I understand that the point of these scenarios is to point out that you should think about what your unborn child might turn out like in the future, his or her personality or gifts, and take more into account than just your bad situation, since plenty of awesome people have come out of bad situations. However, these little "gotcha!" scenarios seem to take as implicit that what the world gains or loses is more important than the individual personal lives concerned.

Does the world really have the right to demand a Jesus or Einstein or Beethoven from a pregnant woman who doesn't think she can handle it? It's not like we as the entire world do or should be permitted to vote about who is able to or required to enter the world and join the human race. Is a Beethoven (or a Tim Tebow...) owed to us? Of course not. If people really thought this way, they'd be mixing and matching eggs and sperm all over the place, trying every combination so that the world could have as many great artists, leaders, and scientists as physically possible. (Who are we missing out on? Somewhere out there there is a combination that will beget the person who will cure cancer—hurry up and find it!) Obviously this is madness. (I suspect their actual thought process is that God has a plan, and if you abort someone, you could be stymieing his great design for us all. If so, then God's plan isn't very thorough.) It just seems terribly selfish for the world at large to say, "But hey, I like [that guy]! You don't have the right to keep [that guy] from existing and enriching my life." Shut up, world. What did you do to help [that guy] out on his path to awesomeness, and what did you do to deserve [that guy's] contributions to society?

I guess it all eventually leads to perhaps my biggest pet peeve of all: thinking genes are destiny. I mean, obviously had Beethoven never been born, the Ninth Symphony would never have been written (and then what would we hum when something dramatic and foreboding was happening??), but who is to say that Beethoven's particular package of genes is necessarily the package of genes best suited for taking the musical world by storm? Other great musicians would have still come along; music would still have developed, though perhaps in different ways; other great music would perhaps have come to the fore, being less obscured by Beethoven; we would have developed different cultural tropes with different works of music.
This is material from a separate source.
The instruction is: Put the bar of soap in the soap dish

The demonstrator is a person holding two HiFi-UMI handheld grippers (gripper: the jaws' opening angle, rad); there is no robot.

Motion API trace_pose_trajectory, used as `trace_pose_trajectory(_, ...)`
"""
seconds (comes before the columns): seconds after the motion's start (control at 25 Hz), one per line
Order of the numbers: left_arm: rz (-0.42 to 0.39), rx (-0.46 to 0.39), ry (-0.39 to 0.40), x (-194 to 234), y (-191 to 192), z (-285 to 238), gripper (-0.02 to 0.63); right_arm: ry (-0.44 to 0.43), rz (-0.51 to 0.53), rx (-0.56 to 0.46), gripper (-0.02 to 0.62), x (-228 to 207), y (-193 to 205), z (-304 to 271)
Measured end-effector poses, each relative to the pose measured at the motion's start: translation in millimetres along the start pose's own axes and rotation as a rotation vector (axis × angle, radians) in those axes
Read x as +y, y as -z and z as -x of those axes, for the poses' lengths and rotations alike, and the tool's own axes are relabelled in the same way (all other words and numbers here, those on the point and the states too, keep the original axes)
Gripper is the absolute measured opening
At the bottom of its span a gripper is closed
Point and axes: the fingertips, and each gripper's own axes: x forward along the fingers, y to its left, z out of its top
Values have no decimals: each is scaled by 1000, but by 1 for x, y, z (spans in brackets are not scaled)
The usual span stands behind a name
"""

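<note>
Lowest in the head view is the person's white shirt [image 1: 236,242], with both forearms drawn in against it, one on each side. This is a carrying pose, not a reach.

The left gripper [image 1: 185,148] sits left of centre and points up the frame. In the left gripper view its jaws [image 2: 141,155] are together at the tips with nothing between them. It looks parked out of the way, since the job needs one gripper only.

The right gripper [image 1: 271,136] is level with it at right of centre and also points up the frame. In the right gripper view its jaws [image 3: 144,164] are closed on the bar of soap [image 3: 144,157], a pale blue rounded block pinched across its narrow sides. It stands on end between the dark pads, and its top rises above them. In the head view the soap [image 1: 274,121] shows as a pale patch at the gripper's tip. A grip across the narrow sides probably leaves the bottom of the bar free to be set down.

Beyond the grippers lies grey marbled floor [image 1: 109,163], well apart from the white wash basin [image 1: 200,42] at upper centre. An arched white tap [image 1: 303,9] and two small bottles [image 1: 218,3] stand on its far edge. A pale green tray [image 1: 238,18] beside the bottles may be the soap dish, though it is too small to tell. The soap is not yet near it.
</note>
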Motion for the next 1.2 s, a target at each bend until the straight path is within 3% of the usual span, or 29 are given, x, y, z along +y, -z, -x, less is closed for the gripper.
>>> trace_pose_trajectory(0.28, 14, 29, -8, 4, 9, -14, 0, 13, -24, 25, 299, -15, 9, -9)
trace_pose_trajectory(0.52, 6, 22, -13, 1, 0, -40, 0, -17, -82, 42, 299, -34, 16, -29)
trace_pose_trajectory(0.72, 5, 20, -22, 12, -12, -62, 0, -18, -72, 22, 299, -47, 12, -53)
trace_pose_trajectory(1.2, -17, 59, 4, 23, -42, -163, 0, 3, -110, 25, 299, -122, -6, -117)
More importantly, I'm pretty sure the world already contains plenty of children with the capacity to become great humanitarians, political leaders, writers, medical breakthrough-ers, philosophers, artists, and so forth; maybe we should concentrate on giving them the opportunities to develop those talents rather than sit around hoping that some genius will fall into our laps fully formed (which isn't even what happened in probably any of those cases anyway). If the kids who could cure cancer or make the next mind-twisting scientific discoveries are stuck in really bad schools full of science teachers who don't really understand what they're teaching and don't do a very good job at it, they're probably not going to go on to study science in college because they'll think they're not sciency people. Let's take care of the genius that's already in the world before we worry inordinately about that which could possibly come into the world if people made other decisions.
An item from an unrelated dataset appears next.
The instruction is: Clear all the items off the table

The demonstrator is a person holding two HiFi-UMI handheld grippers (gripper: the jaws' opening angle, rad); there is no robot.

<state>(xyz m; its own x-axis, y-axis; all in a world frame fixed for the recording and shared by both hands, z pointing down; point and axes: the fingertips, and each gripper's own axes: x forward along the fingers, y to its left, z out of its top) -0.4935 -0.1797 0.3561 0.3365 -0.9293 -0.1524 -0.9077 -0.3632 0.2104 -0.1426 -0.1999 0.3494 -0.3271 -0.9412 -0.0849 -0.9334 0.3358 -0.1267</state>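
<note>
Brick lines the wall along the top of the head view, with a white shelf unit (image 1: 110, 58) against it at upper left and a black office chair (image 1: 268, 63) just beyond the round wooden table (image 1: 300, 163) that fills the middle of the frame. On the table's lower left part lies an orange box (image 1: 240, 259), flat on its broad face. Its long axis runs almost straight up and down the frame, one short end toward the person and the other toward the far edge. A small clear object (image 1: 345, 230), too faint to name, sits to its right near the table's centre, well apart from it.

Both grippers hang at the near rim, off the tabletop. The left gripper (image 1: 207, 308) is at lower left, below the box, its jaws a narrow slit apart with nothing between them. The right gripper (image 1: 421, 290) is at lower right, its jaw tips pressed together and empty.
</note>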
The value of a human life is supposedly sacred regardless of who that person turns out to be or what they end up doing. These scenarios (though perhaps deliberately so as they are aimed to make the heathen reading them think again) seem to be almost utilitarian: the world is better off with these people in it, therefore they must be born. You'd think those who are pro-life would balk at seeming to make such ends-based calculations; isn't it inherent in the sanctity of life that you respect people as people and don't use them as the means to some other end? Whatever happened to valuing all life as life?

For some other date (perhaps): the world had Jesus never been born.